**Required work:**
Only one stretch of the records below should be repeated. It starts with the line containing "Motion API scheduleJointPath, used" and goes on through the line containing "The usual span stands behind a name", exactly as written.

**Source material:**

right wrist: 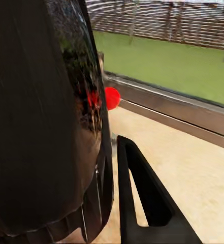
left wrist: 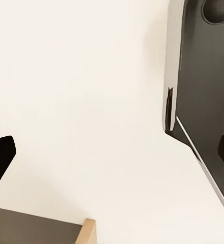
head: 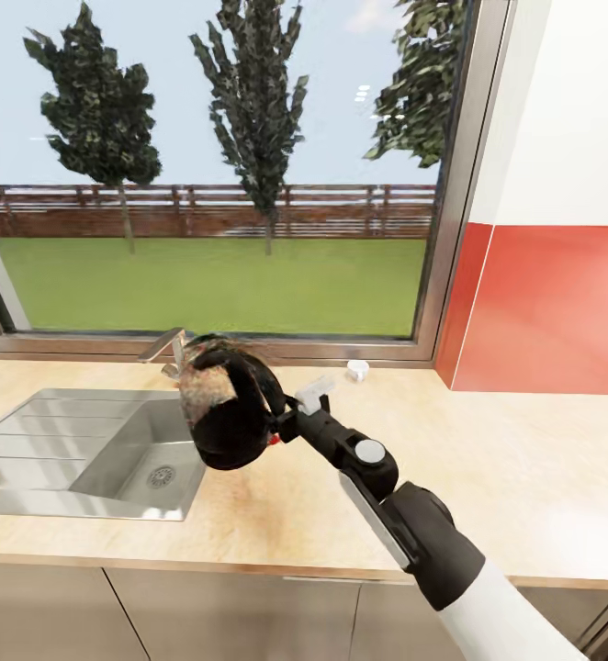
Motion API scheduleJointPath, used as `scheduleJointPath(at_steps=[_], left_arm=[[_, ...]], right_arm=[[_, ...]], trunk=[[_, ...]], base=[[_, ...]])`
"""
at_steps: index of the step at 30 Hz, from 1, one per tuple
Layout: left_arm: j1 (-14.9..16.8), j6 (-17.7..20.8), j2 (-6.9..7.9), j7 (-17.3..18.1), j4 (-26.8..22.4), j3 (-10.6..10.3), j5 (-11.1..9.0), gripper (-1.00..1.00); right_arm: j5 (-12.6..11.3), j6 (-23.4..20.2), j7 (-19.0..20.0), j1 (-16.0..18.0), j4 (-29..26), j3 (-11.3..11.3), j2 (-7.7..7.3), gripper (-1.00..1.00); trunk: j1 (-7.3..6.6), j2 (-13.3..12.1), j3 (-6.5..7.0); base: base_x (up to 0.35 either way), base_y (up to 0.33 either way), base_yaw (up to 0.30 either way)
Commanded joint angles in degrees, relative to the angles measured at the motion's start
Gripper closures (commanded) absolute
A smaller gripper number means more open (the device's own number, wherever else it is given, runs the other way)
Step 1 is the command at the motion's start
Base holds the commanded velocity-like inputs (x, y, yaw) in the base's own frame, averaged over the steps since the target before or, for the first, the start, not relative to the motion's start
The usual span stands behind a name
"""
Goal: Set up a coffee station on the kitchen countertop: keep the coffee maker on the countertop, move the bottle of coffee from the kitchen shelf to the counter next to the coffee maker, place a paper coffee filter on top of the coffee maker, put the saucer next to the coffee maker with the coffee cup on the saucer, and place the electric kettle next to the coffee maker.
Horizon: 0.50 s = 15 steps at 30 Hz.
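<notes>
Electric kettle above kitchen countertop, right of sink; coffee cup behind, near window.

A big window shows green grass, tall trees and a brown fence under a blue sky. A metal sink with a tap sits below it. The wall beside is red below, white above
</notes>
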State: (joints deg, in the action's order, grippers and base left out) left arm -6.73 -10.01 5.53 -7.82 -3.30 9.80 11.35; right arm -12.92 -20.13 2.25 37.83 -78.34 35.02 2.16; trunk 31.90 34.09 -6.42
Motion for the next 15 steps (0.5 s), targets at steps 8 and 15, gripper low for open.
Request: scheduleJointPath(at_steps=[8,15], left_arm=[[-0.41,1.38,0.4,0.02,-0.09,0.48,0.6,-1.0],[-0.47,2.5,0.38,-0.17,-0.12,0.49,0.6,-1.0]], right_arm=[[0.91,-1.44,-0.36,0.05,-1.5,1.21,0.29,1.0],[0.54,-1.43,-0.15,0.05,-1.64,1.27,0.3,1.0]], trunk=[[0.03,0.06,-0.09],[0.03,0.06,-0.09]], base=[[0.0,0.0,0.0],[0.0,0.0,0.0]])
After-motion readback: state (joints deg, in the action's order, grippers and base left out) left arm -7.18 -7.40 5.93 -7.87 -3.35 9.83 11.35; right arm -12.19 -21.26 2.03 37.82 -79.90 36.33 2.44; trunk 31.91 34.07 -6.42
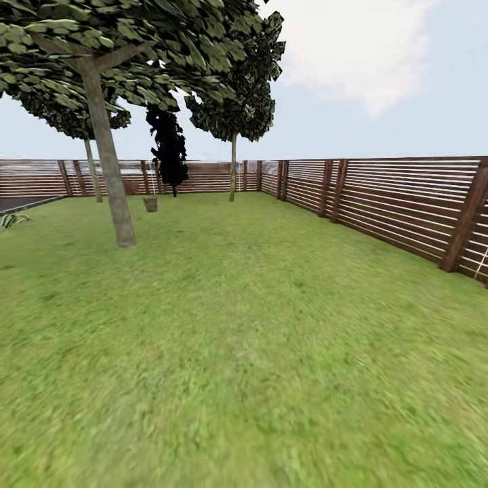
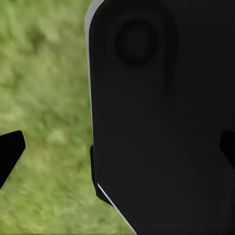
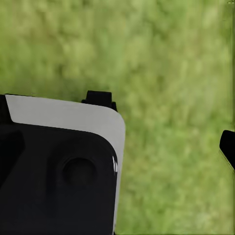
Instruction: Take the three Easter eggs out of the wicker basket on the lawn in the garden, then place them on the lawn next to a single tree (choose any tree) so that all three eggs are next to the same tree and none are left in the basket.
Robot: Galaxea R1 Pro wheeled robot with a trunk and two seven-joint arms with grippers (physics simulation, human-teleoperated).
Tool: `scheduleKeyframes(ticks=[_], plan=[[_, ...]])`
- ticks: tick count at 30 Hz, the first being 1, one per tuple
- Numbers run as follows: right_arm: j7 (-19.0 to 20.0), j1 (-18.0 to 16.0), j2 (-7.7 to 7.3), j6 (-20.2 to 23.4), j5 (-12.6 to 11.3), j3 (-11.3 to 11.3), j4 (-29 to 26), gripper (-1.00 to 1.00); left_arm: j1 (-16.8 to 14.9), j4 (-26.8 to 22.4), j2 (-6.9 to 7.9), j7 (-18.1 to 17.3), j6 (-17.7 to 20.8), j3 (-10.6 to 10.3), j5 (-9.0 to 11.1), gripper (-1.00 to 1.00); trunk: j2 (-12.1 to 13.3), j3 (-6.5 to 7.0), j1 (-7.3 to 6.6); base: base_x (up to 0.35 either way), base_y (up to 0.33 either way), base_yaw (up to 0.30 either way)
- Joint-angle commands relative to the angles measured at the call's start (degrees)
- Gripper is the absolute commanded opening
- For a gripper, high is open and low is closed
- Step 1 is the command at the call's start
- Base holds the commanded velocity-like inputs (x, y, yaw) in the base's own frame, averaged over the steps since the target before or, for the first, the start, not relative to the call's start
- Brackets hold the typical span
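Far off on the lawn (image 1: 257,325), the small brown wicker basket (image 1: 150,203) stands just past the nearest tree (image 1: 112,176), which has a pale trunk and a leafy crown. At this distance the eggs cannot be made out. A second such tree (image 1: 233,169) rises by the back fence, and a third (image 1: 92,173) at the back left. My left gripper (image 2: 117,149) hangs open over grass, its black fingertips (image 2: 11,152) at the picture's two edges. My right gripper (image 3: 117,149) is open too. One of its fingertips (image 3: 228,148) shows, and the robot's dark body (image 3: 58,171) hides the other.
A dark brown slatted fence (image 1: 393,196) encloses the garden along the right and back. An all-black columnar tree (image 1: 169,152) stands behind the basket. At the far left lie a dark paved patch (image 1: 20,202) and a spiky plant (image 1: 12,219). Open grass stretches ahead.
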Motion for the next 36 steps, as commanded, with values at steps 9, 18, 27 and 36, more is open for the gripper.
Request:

**Solution to this exercise:**
Motion API scheduleJointPath, used as `scheduleJointPath(at_steps=[_], left_arm=[[_, ...]], right_arm=[[_, ...]], trunk=[[_, ...]], base=[[_, ...]])`
"""
at_steps: index of the step at 30 Hz, from 1, one per tuple
Layout: left_arm: j1 (-14.9..16.8), j6 (-17.7..20.8), j2 (-6.9..7.9), j7 (-17.3..18.1), j4 (-26.8..22.4), j3 (-10.6..10.3), j5 (-11.1..9.0), gripper (-1.00..1.00); right_arm: j5 (-12.6..11.3), j6 (-23.4..20.2), j7 (-19.0..20.0), j1 (-16.0..18.0), j4 (-29..26), j3 (-11.3..11.3), j2 (-7.7..7.3), gripper (-1.00..1.00); trunk: j1 (-7.3..6.6), j2 (-13.3..12.1), j3 (-6.5..7.0); base: base_x (up to 0.35 either way), base_y (up to 0.33 either way), base_yaw (up to 0.30 either way)
Commanded joint angles in degrees, relative to the angles measured at the motion's start
Gripper closures (commanded) absolute
A smaller gripper number means more open (the device's own number, wherever else it is given, runs the other way)
Step 1 is the command at the motion's start
Base holds the commanded velocity-like inputs (x, y, yaw) in the base's own frame, averaged over the steps since the target before or, for the first, the start, not relative to the motion's start
The usual span stands behind a name

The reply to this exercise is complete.